Presidente da Casa afirma que não houve irregularidade na votação da CPMI do INSS, mesmo diante de questionamentos sobre contagem de votos
Em um plenário marcado por tensão política e interpretações regimentais, o presidente do Senado decidiu manter a quebra de sigilo de Fábio Luís Lula da Silva, o Lulinha. A decisão reforça o embate em torno dos trabalhos da CPMI do INSS e mantém no centro da investigação o filho do presidente da República.
O presidente do Senado, Davi Alcolumbre, afirmou nesta terça-feira (3) que não identificou violação evidente das normas internas na deliberação que autorizou a quebra dos sigilos bancário e fiscal de Lulinha. “A suposta violação das normas regimentais não se mostra evidente e inequívoca”, declarou em plenário.
Discussão sobre maioria e contagem de votos
Na decisão, Alcolumbre argumentou que, embora 14 parlamentares estivessem presentes na votação, o colegiado é composto por 31 membros, o que exigiria pelo menos 16 votos para configurar maioria.
Segundo ele, ainda que os 14 parlamentares mencionados tenham se manifestado de forma contrária aos requerimentos, esse número não seria suficiente para alterar o resultado. O presidente do Senado também reconheceu a possibilidade de equívoco na contagem por parte do presidente da CPMI, o senador Carlos Viana, mas ponderou que o eventual erro não mudaria o desfecho da deliberação.
“Mesmo que se considere que houve equívoco na contagem daqueles que se levantaram contra os requerimentos, o número demonstrado não seria suficiente para ganhar a deliberação”, explicou.
Ao final, Alcolumbre afirmou não haver necessidade de intervenção da Presidência do Congresso no procedimento adotado na reunião do dia 26 de fevereiro de 2026.
Origem do pedido de anulação
A quebra de sigilo foi aprovada pela CPMI do INSS no dia 26 de fevereiro. Após a votação, houve confusão no plenário, com troca de acusações e empurra-empurra entre parlamentares.
O pedido de anulação foi protocolado pelo senador Randolfe Rodrigues e outros congressistas, que questionaram a condução da sessão e buscaram invalidar a decisão.
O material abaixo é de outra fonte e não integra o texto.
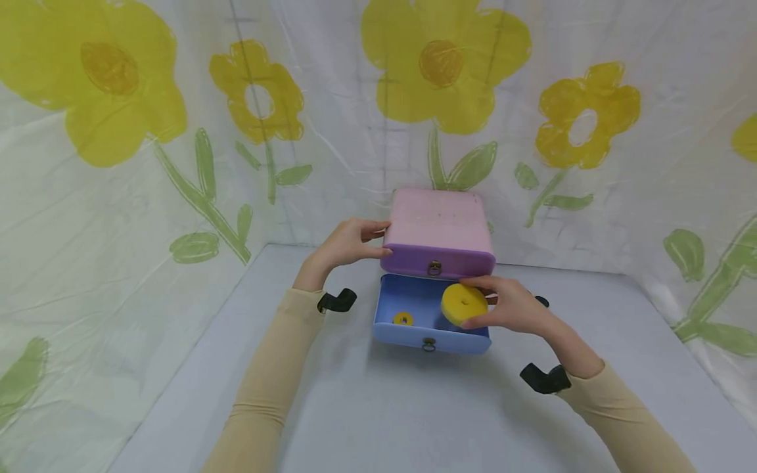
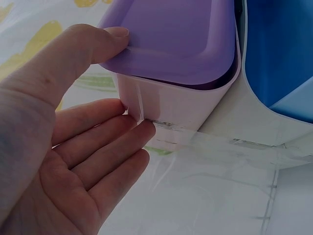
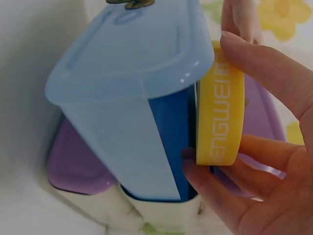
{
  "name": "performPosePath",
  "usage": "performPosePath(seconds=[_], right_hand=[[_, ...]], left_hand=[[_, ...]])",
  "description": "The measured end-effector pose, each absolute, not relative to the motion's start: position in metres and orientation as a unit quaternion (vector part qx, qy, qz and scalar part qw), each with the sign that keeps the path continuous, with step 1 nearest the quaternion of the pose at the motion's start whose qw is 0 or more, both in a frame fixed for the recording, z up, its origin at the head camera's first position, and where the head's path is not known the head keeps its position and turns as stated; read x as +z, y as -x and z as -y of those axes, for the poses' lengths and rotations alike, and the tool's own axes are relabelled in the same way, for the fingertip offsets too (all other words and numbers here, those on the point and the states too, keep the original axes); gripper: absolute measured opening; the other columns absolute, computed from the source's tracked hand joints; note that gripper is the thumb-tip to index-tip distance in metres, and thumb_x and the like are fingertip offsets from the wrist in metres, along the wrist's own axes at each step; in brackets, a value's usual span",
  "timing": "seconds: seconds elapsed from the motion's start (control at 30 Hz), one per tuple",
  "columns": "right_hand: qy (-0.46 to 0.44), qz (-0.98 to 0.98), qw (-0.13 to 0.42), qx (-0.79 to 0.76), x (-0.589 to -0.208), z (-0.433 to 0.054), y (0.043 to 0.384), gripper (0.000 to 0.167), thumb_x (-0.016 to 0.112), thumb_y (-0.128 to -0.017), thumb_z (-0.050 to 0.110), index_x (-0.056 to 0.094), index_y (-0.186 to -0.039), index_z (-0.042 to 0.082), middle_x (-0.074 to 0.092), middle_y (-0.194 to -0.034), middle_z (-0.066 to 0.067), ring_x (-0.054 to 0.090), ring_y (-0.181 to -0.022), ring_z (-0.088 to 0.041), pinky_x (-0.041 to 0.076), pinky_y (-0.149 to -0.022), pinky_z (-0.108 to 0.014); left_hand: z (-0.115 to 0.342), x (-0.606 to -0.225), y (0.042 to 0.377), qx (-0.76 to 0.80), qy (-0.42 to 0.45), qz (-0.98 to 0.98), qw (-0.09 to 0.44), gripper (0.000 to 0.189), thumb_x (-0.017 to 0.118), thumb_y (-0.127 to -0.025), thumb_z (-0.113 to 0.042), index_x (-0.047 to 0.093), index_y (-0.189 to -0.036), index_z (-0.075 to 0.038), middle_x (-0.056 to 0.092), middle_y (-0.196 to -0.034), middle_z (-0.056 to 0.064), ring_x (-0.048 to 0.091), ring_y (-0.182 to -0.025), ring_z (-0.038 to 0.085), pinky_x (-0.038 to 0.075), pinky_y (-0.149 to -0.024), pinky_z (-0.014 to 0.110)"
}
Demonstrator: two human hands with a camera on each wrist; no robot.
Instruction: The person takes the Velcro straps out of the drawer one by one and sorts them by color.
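Observation:
A small drawer unit stands at the back, with a pink top and a purple drawer front. Below that, a light blue drawer is pulled out. My left hand rests at the unit's left corner; its thumb lies on the purple front, and its nearly straight fingers touch the pink side. Over the right part of the blue drawer, my right hand holds a thick yellow disc between thumb and fingers. White lettering runs along the disc's edge. A smaller yellow ring lies inside the drawer at left.
Another purple drawer front shows beyond the blue drawer in the right wrist view. A white table carries the unit. Behind it hangs a translucent curtain with yellow flowers. Both wrists wear black mounts.

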State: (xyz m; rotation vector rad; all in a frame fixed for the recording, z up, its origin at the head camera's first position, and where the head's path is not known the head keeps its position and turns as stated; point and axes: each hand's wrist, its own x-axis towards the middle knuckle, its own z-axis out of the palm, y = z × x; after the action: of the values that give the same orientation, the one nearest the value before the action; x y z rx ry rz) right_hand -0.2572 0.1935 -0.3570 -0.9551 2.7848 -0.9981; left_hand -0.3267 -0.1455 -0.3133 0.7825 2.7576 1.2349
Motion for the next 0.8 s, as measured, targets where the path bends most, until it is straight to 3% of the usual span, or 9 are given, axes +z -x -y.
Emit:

Atuação do STF e investigação da PF
Antes mesmo da deliberação da CPMI, o ministro André Mendonça, do Supremo Tribunal Federal, já havia autorizado a quebra dos sigilos bancário, telemático e fiscal de Lulinha. A decisão atendeu a pedido da Polícia Federal, que apura suposto envolvimento do empresário nas fraudes investigadas.
Segundo a investigação, mensagens extraídas do celular de Antônio Carlos Camilo Antunes, conhecido como “Careca do INSS” e apontado como principal operador do esquema, mencionariam o repasse de ao menos R$ 300 mil para “o filho do rapaz”, expressão que, de acordo com os investigadores, faria referência a Lulinha.
Na mesma sessão em que a quebra foi aprovada, a CPMI também votou outros 86 requerimentos, incluindo medidas envolvendo o Banco Master e convocações de investigados, como o ex-executivo Augusto Ferreira Lima.
Em meio a disputas regimentais, decisões judiciais e embates políticos, o caso avança cercado de pressões e interpretações divergentes. No centro da arena está a busca por respostas sobre as fraudes no INSS, mas também a delicada linha que separa investigação legítima de disputa política. Em um cenário de polarização, cada decisão ecoa além do plenário e reforça o quanto transparência e rigor institucional são essenciais para que a verdade prevaleça.